REQUIREMENT – When you transcribe the data below, reproduce every line exactly and leave each picture out.
'''
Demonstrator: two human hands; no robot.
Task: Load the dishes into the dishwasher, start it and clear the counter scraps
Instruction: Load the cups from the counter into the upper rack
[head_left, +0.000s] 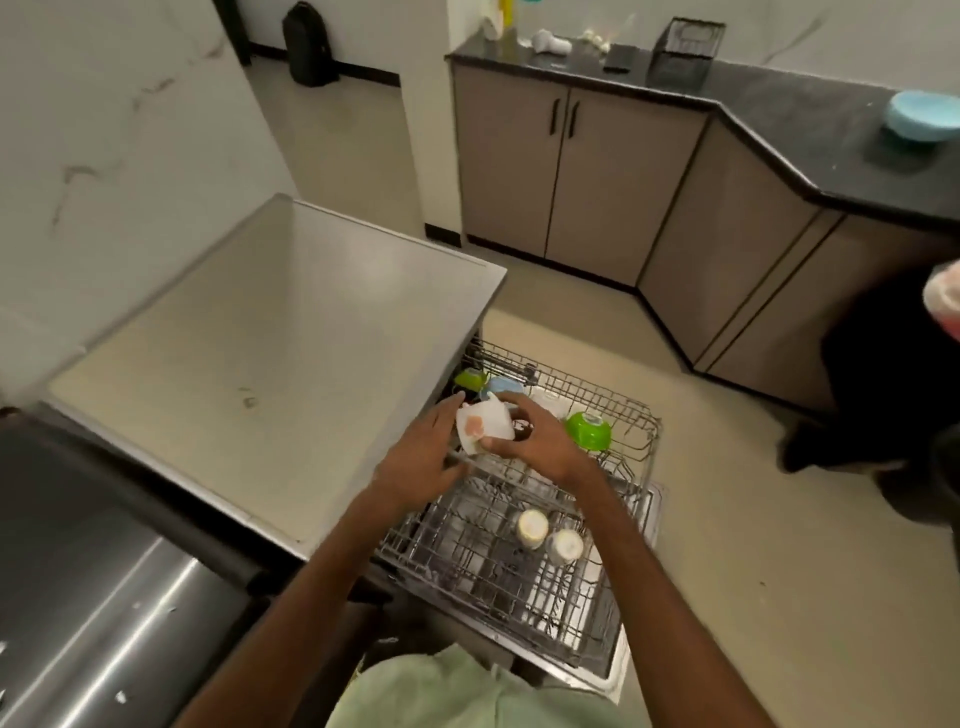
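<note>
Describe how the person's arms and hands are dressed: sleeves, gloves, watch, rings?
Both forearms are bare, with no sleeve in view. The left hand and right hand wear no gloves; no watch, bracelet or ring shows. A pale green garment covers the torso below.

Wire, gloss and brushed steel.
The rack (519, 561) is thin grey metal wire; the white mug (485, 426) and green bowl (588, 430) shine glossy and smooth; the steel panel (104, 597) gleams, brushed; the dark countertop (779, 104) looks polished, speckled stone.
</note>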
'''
TASK RESULT –
Demonstrator: two human hands; no robot.
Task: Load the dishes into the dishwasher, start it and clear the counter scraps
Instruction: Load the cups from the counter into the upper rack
[head_left, +0.000s] 
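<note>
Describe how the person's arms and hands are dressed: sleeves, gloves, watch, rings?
Both forearms are bare, with no sleeve in view. The left hand and right hand wear no gloves; no watch, bracelet or ring shows. A pale green garment covers the torso below.

Wire, gloss and brushed steel.
The rack (519, 561) is thin grey metal wire; the white mug (485, 426) and green bowl (588, 430) shine glossy and smooth; the steel panel (104, 597) gleams, brushed; the dark countertop (779, 104) looks polished, speckled stone.
</note>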

Nothing further is needed for this exercise.